__Directions__: Copy each line from the listing below where the word "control" shows up.

__Data__:
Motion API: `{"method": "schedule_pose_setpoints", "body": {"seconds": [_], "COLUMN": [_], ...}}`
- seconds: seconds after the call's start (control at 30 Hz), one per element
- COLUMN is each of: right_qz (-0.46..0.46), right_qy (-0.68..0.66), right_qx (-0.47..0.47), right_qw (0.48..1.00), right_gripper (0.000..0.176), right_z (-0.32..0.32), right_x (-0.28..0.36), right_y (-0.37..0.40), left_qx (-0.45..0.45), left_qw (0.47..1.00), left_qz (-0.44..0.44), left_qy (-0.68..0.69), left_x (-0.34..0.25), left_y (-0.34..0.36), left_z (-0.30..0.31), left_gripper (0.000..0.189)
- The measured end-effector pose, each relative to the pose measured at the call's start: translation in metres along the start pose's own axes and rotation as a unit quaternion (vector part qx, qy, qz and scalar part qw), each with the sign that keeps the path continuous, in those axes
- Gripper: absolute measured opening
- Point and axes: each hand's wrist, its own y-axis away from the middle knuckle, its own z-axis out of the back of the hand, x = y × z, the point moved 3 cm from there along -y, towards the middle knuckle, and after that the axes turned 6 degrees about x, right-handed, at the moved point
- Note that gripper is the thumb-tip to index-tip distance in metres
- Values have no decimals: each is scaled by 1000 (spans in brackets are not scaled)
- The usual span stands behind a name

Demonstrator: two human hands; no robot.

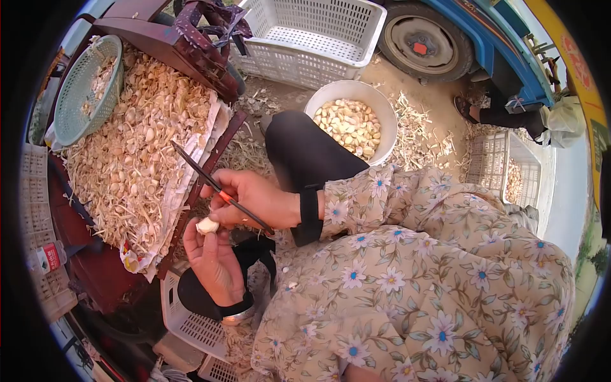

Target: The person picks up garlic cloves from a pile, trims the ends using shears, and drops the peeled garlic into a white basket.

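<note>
My left hand [213,258] is half curled, pinching a pale, creamy garlic clove [207,225] at its fingertips, just at 7 o'clock of my right hand [258,198], I'd say so the blade reaches it easily. My right hand is closed round a thin knife [203,173], tip pointing to 10 o'clock over the heap of garlic skins [127,159]. The white bucket [382,108] of peeled cloves sits at 1 o'clock, near my knee.

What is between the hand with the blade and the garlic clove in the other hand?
Nothing visible. The left hand pinches the garlic clove, and the right hand, gripping the blade, sits right beside it.
</note>
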Motion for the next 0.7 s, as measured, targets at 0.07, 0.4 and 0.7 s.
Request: {"method": "schedule_pose_setpoints", "body": {"seconds": [0.07, 0.4, 0.7], "right_qz": [42, 164, 138], "right_qy": [35, 600, 649], "right_qx": [-15, 83, 143], "right_qw": [998, 778, 734], "right_gripper": [30, 36, 37], "right_z": [-5, 12, 15], "right_x": [-8, 20, 14], "right_y": [3, 20, 29], "left_qx": [-16, -4, 27], "left_qw": [999, 959, 928], "left_qz": [-5, -30, 29], "left_qy": [44, -281, -371], "left_x": [12, -34, -32], "left_y": [3, 12, 17], "left_z": [5, -3, -10], "left_gripper": [31, 61, 67]}}
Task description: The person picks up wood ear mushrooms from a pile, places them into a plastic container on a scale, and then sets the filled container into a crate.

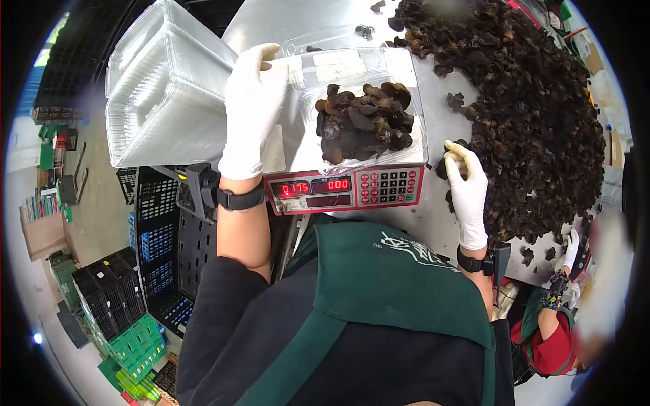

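A clear plastic box lies with its lid folded back on the white-topped scale. Inside is a heap of dark wood ear mushrooms. Red digits on the scale read 0.175 and 0.00. My left hand, in a white glove, is at the box's left side, its thumb and bent fingers apart with nothing seen between them. To the right of the scale is my gloved right hand, its thumb and fingertips drawn together. A dark piece of wood ear shows at those fingertips, partly hidden.
A big pile of wood ears covers the right of the metal table. Nested clear boxes lean at the left. Black crates and a green crate stand on the floor. Another person's gloved hand is at far right.
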`<state>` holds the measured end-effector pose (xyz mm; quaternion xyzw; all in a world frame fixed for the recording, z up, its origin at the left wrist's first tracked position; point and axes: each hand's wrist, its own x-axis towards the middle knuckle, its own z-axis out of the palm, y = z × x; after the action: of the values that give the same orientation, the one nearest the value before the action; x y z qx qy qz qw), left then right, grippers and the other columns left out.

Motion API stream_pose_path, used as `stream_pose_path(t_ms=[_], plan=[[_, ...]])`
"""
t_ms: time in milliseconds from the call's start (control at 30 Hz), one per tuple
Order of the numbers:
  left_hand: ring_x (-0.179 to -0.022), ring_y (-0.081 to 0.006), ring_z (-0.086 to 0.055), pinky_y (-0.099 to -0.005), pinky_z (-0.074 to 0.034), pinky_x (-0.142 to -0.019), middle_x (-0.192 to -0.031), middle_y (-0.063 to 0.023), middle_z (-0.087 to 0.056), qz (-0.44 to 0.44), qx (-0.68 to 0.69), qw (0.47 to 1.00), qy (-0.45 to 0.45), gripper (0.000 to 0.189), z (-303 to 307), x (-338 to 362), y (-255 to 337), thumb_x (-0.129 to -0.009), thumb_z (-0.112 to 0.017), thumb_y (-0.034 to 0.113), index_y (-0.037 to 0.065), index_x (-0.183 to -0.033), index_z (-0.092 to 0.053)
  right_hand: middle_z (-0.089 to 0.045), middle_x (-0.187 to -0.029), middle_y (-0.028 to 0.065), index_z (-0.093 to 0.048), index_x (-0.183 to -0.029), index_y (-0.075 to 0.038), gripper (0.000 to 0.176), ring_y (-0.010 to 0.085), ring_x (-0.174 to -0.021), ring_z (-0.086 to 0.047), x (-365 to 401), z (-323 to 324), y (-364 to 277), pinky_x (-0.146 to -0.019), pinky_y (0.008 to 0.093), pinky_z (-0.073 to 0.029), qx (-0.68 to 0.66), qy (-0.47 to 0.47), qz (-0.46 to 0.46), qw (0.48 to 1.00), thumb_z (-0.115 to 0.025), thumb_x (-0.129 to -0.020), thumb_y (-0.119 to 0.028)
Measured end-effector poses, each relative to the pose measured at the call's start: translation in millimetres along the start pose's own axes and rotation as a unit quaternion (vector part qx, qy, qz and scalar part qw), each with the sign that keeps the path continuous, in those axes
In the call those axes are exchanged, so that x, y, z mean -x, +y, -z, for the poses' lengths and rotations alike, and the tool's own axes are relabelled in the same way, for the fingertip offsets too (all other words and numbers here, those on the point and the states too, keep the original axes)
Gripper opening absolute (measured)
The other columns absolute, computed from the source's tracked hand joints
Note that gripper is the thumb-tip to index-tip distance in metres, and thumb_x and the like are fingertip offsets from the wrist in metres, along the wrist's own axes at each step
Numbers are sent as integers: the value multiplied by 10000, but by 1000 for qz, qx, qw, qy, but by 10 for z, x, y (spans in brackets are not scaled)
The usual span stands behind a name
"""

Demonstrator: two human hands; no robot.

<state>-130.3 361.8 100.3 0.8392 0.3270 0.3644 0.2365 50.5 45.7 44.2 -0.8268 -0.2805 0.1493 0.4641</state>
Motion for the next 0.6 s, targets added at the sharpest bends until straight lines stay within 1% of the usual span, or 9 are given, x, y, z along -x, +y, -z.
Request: stream_pose_path(t_ms=[267,333,367,433,467,500,533,567,600], plan=[[-900,-350,-690,-419,-536,-800,-994,-205,-704,99,-183,971,-116,426,-317,-159,15,-939,-560,408,87,-1218,-591,-667,-954,32,-679,-1181,-35,294,88,-781,-566,-11,-29,-142,-737,239,-483,-23,-31,13,999,-647,-889,-26],[-902,-366,-684,-422,-543,-819,-945,-204,-707,-51,-194,977,-70,392,-553,-115,-357,-951,-548,341,77,-1239,-581,-667,-1029,47,-660,-1201,-15,294,107,-894,-600,7,-36,-267,-816,262,-498,-85,-56,6,995,-625,-909,-33],[-867,-384,-677,-431,-551,-837,-971,-223,-699,-62,-207,975,-61,428,-518,-89,-261,-961,-533,271,53,-1329,-535,-658,-1079,49,-644,-1224,-8,303,114,-974,-606,-13,-72,-256,-870,275,-499,-148,-62,14,987,-603,-925,-36],[-765,-209,-667,-371,-549,-790,-880,-122,-693,-9,-9,997,78,586,-721,-113,-380,-972,-562,174,43,-1504,-355,-664,-1130,79,-628,-1224,23,294,132,-1029,-611,-88,-73,-246,-900,290,-495,-156,-87,11,984,-600,-942,-56],[-809,-103,-600,-300,-526,-769,-916,-62,-649,185,209,960,3,630,-435,-119,228,-954,-577,71,74,-1531,-324,-663,-1140,88,-636,-1231,-1,286,122,-1025,-606,-109,-156,-137,-891,292,-498,-190,-70,15,979,-610,-958,-81],[-836,-79,-555,-256,-506,-763,-965,-47,-604,172,196,965,1,684,-355,-74,189,-923,-573,-14,95,-1544,-308,-675,-1107,88,-628,-1258,-18,294,111,-993,-609,-122,-83,-323,-870,289,-504,-135,-98,-6,986,-604,-982,-116],[-904,-101,-565,-261,-504,-794,-975,-47,-593,154,272,950,6,678,-333,6,140,-907,-541,-46,80,-1538,-326,-686,-1065,78,-600,-1297,-21,321,107,-948,-616,-183,-119,-229,-848,280,-510,-140,-125,0,982,-592,-1000,-143],[-950,-161,-575,-291,-496,-857,-1007,-85,-617,52,240,969,19,616,-198,62,352,-858,-531,-91,50,-1453,-452,-694,-989,65,-571,-1333,-28,347,94,-862,-621,-217,-194,-236,-791,268,-519,-211,-105,50,971,-553,-1029,-195],[-1073,-221,-614,-342,-459,-979,-1163,-115,-650,-16,158,987,-13,595,-96,159,311,-760,-491,-156,19,-1323,-569,-686,-948,57,-559,-1349,-29,366,87,-815,-618,-256,-145,-325,-753,258,-517,-183,-114,40,976,-529,-1042,-227]])
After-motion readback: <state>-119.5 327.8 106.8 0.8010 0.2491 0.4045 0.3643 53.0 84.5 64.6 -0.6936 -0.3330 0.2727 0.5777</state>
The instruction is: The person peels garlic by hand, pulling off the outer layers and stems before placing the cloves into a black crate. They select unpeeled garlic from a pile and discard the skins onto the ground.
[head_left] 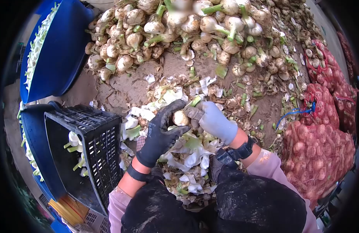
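While the black-gloved left hand (159, 134) grips a garlic bulb (180, 118), the pale-gloved right hand (215, 120) closes against its other side. The bulb is between both hands, above loose peelings (192, 158), with a black crate (104, 136) to the left.

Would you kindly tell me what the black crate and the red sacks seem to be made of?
Black crate: probably moulded plastic, mostly dull, judging by its evenly slotted walls. Red sacks: thin netting, perhaps plastic, since bulbs show through; finish hard to judge.
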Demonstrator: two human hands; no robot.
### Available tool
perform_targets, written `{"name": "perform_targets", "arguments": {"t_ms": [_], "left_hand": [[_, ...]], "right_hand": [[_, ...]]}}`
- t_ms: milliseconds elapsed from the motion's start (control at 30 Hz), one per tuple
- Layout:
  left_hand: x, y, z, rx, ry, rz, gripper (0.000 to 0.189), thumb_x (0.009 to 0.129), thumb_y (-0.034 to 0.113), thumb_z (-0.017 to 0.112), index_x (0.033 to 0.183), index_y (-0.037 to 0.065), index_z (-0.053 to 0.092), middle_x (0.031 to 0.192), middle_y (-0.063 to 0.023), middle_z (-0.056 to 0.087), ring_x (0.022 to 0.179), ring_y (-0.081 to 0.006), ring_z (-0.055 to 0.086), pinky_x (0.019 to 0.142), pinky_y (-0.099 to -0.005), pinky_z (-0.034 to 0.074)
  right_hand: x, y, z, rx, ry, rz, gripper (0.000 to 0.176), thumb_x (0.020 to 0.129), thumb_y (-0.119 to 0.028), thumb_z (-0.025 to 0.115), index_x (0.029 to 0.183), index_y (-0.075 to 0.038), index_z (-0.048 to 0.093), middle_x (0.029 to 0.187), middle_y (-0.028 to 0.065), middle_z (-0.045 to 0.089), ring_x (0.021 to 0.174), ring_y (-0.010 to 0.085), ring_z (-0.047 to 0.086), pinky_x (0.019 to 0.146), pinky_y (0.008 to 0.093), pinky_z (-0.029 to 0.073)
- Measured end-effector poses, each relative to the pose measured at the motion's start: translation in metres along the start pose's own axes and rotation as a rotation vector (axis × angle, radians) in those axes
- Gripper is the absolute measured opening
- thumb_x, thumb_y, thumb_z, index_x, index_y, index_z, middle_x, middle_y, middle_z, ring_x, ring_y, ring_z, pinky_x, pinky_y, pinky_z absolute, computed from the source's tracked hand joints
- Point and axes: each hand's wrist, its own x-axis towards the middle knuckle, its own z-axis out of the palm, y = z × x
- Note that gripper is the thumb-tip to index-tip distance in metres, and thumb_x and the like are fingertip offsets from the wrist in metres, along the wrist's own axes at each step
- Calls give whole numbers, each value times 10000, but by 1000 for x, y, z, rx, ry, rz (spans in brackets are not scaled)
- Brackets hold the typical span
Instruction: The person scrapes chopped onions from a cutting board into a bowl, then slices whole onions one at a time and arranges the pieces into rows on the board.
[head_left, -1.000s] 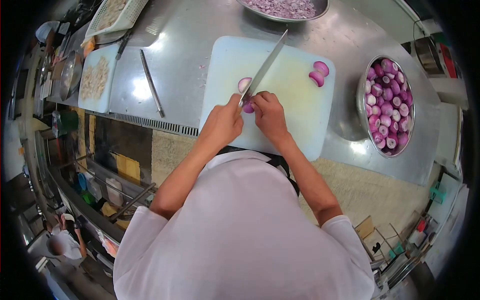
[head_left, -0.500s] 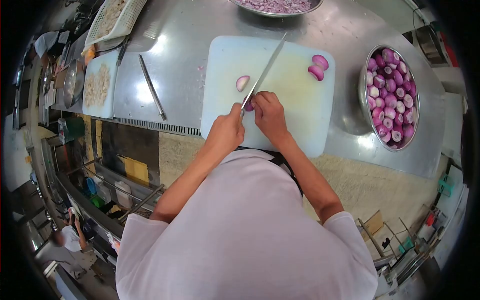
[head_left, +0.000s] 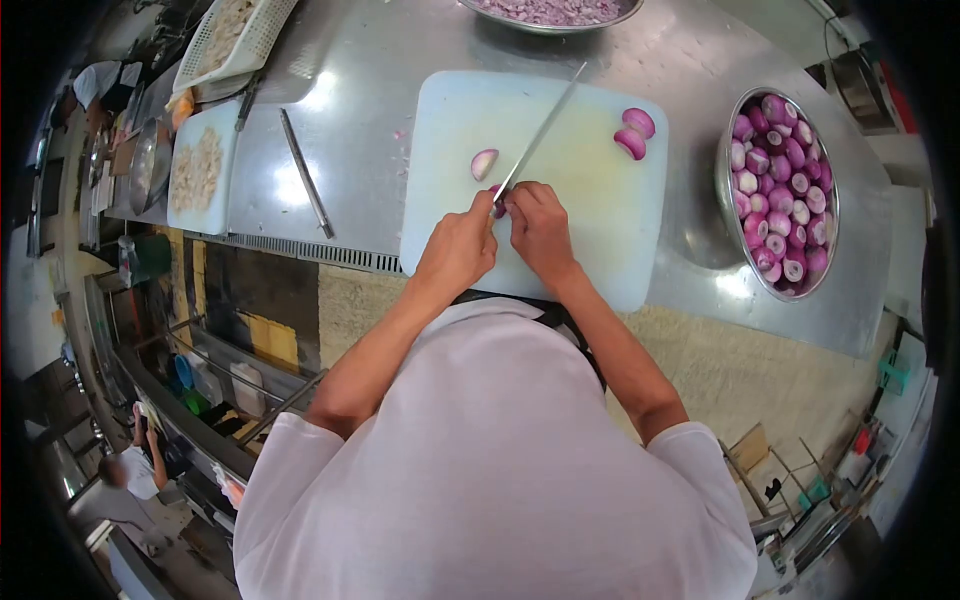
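My left hand is closed around the handle of a long knife. The blade slants away to the upper right over the white cutting board. Beside it, the bent fingers of my right hand grip a purple onion piece against the board, mostly hidden by the fingers and knife. One cut onion piece lies just beyond my left hand. Several more purple onion pieces rest together near the board's right edge.
A steel bowl of peeled purple onions stands at right. Chopped onion fills a bowl at the back. Left are a metal rod, a second board with pale pieces, and a white basket. A person is at lower left.
My left hand and the knife have shifted slightly right and forward, closer to my right hand. My right hand stays almost in place on the onion piece.
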Motion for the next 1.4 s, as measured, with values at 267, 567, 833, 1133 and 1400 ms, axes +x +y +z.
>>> {"name": "perform_targets", "arguments": {"t_ms": [267, 567, 833, 1133, 1400], "left_hand": [[-31, 28, -31, 15, -96, -115, 332, 795, -82, 575, 1089, -21, 431, 676, -248, 571, 676, -469, 594, 585, -530, 419], [9, -12, 19, 0, 51, 80, 384, 812, -7, 599, 1169, 10, 460, 640, -212, 562, 606, -431, 578, 562, -473, 444], [-14, 3, -46, -87, 95, -141, 395, 807, 8, 609, 1189, 45, 517, 635, -206, 563, 585, -396, 589, 565, -434, 457], [-27, -59, -35, -64, 162, -226, 362, 815, 15, 608, 1167, 32, 528, 671, -188, 546, 603, -300, 544, 589, -385, 460], [-27, -57, -36, -55, 159, -253, 417, 809, 35, 588, 1219, 39, 512, 732, -273, 606, 715, -489, 604, 643, -505, 464]], "right_hand": [[-5, 1, 2, 27, -5, 44, 80, 802, 66, 599, 829, -8, 588, 882, 137, 616, 835, 341, 587, 726, 433, 501], [-10, 8, 0, 39, -5, 47, 116, 785, 74, 609, 875, 1, 613, 911, 146, 629, 873, 353, 600, 763, 435, 508], [1, -18, 5, -15, -51, 246, 172, 797, -76, 728, 934, -24, 637, 992, 149, 608, 911, 343, 597, 772, 431, 513], [30, 47, -35, -364, 83, 201, 254, 694, 74, 599, 898, -54, 680, 1015, 139, 590, 938, 347, 553, 827, 435, 494], [49, 32, -42, -307, -13, 102, 335, 706, -55, 726, 1038, -88, 693, 1132, 135, 593, 1027, 333, 542, 885, 421, 485]]}}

__Task response__:
- seconds: seconds after the call's start (control at 30 Hz), one per element
t_ms: time in milliseconds from the call's start (control at 30 Hz), one per tuple
- t_ms: milliseconds elapsed from the motion's start (control at 30 Hz), one per tuple

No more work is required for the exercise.